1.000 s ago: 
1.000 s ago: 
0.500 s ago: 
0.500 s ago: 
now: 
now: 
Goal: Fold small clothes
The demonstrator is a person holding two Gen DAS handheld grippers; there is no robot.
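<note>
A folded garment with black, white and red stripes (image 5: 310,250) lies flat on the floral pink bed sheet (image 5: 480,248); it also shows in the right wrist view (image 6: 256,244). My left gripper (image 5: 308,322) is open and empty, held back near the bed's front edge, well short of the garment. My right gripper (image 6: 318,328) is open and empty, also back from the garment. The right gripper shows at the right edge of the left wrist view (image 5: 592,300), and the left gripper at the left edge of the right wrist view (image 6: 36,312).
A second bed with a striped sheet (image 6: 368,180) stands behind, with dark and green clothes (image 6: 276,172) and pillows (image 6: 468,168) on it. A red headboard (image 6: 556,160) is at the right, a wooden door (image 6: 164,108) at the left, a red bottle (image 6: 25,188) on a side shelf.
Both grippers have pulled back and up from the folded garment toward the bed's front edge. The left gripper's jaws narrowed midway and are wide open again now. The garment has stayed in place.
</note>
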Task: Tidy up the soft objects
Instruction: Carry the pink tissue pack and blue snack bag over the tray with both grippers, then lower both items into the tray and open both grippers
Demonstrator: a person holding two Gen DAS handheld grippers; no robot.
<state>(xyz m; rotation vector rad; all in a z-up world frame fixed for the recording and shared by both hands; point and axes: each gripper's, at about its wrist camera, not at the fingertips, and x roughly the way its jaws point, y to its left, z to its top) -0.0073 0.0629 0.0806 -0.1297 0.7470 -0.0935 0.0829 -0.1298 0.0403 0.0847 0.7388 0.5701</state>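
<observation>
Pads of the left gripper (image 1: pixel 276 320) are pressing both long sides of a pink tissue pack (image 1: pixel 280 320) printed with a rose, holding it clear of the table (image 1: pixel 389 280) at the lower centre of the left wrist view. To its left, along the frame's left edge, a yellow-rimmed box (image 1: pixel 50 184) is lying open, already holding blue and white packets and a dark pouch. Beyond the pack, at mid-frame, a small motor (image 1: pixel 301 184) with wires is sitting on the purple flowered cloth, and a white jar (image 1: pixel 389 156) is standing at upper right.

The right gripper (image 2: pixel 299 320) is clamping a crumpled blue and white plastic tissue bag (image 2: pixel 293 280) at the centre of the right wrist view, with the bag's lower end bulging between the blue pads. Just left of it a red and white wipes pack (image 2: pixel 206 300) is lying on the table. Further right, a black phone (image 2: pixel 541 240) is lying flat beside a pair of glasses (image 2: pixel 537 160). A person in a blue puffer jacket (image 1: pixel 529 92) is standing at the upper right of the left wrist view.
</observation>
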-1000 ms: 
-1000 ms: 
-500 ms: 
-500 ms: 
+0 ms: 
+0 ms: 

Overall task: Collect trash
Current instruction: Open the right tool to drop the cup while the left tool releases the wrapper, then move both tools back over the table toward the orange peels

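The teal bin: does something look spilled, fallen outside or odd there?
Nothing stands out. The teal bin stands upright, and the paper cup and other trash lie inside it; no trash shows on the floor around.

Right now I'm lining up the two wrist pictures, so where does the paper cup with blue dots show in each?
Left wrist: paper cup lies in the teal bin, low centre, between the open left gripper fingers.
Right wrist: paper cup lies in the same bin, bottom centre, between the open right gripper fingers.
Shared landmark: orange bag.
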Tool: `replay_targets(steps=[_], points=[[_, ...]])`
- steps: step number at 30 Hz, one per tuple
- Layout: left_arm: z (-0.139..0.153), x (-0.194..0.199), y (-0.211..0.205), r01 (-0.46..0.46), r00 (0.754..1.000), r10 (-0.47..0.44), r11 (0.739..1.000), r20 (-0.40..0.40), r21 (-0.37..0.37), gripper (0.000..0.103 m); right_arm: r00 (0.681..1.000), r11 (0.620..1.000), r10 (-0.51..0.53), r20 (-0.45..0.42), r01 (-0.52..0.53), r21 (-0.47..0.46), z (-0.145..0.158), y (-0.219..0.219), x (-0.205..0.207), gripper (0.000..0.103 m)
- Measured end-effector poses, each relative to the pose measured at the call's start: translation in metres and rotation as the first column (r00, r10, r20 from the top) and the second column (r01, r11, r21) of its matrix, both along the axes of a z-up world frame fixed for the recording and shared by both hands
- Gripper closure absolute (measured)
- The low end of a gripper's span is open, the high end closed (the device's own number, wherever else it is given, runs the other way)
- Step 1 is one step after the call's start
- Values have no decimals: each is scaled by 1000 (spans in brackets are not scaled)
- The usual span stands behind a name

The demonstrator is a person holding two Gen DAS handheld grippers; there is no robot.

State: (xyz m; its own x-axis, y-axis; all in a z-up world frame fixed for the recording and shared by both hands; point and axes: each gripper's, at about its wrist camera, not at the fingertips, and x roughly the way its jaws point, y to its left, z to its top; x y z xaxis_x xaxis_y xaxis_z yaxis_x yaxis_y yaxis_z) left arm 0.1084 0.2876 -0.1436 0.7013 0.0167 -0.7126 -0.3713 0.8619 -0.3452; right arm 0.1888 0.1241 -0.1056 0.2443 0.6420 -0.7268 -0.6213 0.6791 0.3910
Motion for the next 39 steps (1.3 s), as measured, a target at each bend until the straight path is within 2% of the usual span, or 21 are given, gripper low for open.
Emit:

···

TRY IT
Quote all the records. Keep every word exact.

EXERCISE OUTPUT
1.000 s ago: 
1.000 s ago: 
0.500 s ago: 
0.500 s ago: 
now: 
now: 
Goal: Fold small clothes
The demonstrator is a person holding two Gen DAS handheld grippers; there is no robot.
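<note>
A folded garment with black, white and red stripes (image 5: 310,250) lies flat on the floral pink bed sheet (image 5: 480,248); it also shows in the right wrist view (image 6: 256,244). My left gripper (image 5: 308,322) is open and empty, held back near the bed's front edge, well short of the garment. My right gripper (image 6: 318,328) is open and empty, also back from the garment. The right gripper shows at the right edge of the left wrist view (image 5: 592,300), and the left gripper at the left edge of the right wrist view (image 6: 36,312).
A second bed with a striped sheet (image 6: 368,180) stands behind, with dark and green clothes (image 6: 276,172) and pillows (image 6: 468,168) on it. A red headboard (image 6: 556,160) is at the right, a wooden door (image 6: 164,108) at the left, a red bottle (image 6: 25,188) on a side shelf.
Both grippers have pulled back and up from the folded garment toward the bed's front edge. The left gripper's jaws narrowed midway and are wide open again now. The garment has stayed in place.
</note>
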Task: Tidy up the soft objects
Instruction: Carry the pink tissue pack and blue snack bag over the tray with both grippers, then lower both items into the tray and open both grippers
Demonstrator: a person holding two Gen DAS handheld grippers; no robot.
<state>(xyz m; rotation vector rad; all in a z-up world frame fixed for the recording and shared by both hands; point and axes: each gripper's, at about its wrist camera, not at the fingertips, and x roughly the way its jaws point, y to its left, z to its top) -0.0073 0.0629 0.0806 -0.1297 0.7470 -0.0935 0.0829 -0.1298 0.0403 0.0847 0.7388 0.5701</state>
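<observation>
Pads of the left gripper (image 1: pixel 276 320) are pressing both long sides of a pink tissue pack (image 1: pixel 280 320) printed with a rose, holding it clear of the table (image 1: pixel 389 280) at the lower centre of the left wrist view. To its left, along the frame's left edge, a yellow-rimmed box (image 1: pixel 50 184) is lying open, already holding blue and white packets and a dark pouch. Beyond the pack, at mid-frame, a small motor (image 1: pixel 301 184) with wires is sitting on the purple flowered cloth, and a white jar (image 1: pixel 389 156) is standing at upper right.

The right gripper (image 2: pixel 299 320) is clamping a crumpled blue and white plastic tissue bag (image 2: pixel 293 280) at the centre of the right wrist view, with the bag's lower end bulging between the blue pads. Just left of it a red and white wipes pack (image 2: pixel 206 300) is lying on the table. Further right, a black phone (image 2: pixel 541 240) is lying flat beside a pair of glasses (image 2: pixel 537 160). A person in a blue puffer jacket (image 1: pixel 529 92) is standing at the upper right of the left wrist view.
</observation>
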-1000 ms: 
-1000 ms: 
-500 ms: 
-500 ms: 
+0 ms: 
+0 ms: 

Overall task: Collect trash
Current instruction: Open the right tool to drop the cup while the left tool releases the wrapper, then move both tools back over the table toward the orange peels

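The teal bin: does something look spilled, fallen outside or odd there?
Nothing stands out. The teal bin stands upright, and the paper cup and other trash lie inside it; no trash shows on the floor around.

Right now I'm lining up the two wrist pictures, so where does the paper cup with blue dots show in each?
Left wrist: paper cup lies in the teal bin, low centre, between the open left gripper fingers.
Right wrist: paper cup lies in the same bin, bottom centre, between the open right gripper fingers.
Shared landmark: orange bag.
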Tool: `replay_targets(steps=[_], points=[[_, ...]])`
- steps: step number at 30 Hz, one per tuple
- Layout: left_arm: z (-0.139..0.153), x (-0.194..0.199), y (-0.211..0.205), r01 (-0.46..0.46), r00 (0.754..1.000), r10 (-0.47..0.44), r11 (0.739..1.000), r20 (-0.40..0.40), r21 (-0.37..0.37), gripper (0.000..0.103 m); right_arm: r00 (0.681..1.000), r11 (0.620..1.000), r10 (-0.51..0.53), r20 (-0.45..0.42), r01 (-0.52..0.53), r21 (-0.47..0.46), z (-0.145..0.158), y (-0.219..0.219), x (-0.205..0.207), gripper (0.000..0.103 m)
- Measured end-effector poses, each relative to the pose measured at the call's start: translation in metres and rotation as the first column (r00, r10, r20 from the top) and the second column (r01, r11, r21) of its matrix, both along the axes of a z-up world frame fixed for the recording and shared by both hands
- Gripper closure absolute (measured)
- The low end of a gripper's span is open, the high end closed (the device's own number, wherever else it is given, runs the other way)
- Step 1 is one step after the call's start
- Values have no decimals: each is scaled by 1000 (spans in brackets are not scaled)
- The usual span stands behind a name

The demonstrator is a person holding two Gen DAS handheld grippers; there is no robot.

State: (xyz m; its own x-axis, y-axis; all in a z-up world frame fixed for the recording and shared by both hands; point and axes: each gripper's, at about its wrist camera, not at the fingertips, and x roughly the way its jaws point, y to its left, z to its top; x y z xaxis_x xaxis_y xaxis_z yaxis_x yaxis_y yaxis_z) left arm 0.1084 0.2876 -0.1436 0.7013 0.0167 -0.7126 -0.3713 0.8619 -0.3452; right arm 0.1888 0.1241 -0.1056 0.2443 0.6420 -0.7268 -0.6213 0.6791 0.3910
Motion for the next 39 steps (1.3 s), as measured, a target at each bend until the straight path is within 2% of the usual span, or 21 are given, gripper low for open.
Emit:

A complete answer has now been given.